▶ PROMPT: Retype verbatim the lines of the listing, from the very first through the line with "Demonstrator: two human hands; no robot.".

▶ LISTED RECORDS:
______
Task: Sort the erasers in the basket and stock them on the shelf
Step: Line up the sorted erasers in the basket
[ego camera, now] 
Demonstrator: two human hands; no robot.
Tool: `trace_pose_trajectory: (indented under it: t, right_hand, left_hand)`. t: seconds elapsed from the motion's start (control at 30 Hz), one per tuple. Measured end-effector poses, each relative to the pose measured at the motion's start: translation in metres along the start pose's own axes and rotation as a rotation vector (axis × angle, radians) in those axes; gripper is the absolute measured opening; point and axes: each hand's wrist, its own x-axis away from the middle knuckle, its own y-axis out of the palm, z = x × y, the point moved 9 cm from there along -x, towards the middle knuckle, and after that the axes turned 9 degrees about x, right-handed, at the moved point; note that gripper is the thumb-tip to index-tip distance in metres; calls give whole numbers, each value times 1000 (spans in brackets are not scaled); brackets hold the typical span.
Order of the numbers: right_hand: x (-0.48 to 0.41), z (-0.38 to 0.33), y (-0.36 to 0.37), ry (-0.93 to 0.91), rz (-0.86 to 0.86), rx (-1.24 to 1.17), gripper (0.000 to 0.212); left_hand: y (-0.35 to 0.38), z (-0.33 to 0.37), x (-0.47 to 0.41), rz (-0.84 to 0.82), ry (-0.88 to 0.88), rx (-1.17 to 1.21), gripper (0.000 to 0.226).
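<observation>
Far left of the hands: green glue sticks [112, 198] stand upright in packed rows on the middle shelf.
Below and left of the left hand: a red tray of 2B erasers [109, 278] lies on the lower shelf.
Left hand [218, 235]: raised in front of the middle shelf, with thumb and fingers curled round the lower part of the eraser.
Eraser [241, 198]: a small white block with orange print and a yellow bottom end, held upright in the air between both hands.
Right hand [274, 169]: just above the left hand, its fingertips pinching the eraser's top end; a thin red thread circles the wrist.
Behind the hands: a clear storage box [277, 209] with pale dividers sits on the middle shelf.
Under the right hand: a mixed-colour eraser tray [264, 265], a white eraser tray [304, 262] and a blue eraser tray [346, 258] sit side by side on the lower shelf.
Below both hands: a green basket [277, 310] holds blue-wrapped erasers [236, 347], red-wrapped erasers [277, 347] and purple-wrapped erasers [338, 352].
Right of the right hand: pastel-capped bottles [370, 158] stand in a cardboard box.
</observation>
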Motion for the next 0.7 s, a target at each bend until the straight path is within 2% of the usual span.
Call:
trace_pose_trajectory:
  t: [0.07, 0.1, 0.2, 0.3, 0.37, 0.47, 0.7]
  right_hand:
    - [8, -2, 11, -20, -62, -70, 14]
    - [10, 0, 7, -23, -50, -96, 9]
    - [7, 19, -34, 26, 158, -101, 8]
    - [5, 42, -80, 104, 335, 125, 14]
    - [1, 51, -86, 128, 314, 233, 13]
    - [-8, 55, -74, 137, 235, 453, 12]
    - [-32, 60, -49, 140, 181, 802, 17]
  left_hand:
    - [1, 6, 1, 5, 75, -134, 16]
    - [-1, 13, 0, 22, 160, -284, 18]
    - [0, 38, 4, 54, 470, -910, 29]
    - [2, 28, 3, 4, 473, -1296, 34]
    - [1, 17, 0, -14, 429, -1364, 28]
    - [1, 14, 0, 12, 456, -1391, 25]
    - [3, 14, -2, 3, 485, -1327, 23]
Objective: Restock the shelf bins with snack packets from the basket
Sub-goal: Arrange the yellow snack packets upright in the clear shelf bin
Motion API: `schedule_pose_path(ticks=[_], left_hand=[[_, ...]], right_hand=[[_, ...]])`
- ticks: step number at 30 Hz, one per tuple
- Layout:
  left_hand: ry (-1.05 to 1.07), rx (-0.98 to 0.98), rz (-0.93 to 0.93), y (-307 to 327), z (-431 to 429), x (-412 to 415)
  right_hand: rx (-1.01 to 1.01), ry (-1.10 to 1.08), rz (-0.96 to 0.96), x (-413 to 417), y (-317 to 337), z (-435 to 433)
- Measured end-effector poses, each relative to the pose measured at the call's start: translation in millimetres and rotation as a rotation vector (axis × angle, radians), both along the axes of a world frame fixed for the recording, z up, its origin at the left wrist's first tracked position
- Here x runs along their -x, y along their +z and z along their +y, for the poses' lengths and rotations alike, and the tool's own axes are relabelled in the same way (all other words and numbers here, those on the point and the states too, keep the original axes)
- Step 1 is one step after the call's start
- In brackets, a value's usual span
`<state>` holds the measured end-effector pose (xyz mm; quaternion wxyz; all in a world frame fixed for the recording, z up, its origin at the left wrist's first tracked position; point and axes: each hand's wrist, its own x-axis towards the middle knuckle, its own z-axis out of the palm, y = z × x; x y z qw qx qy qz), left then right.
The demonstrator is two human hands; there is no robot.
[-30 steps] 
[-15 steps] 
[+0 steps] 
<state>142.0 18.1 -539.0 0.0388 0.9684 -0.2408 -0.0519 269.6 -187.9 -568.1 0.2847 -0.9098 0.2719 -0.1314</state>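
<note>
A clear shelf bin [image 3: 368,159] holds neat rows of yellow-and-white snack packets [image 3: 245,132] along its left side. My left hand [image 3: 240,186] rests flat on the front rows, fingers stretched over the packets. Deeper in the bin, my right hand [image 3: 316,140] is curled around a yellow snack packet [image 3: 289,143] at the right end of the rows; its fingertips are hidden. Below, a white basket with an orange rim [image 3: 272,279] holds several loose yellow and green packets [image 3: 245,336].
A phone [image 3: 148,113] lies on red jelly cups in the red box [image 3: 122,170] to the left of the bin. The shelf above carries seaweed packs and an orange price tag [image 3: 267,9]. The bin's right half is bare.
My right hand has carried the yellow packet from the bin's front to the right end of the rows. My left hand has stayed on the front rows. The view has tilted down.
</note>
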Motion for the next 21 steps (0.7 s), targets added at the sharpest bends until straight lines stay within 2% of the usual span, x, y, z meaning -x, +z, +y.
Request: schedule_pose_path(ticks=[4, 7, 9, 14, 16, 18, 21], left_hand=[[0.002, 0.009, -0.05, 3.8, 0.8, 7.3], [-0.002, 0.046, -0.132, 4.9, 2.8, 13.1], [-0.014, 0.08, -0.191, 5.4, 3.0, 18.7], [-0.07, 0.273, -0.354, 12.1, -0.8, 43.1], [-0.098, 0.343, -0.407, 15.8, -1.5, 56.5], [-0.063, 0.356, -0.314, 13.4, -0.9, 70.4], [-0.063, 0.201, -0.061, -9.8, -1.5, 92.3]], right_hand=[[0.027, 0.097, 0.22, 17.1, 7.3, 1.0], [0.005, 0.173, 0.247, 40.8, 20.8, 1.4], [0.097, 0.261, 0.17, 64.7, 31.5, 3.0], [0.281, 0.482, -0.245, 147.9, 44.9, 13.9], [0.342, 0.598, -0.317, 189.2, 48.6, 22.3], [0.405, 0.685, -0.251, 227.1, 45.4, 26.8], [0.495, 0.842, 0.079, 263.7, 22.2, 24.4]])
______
▶ ANSWER TO THIS EXERCISE:
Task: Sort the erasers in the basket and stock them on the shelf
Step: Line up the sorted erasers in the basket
[ego camera, now] 
Demonstrator: two human hands; no robot.

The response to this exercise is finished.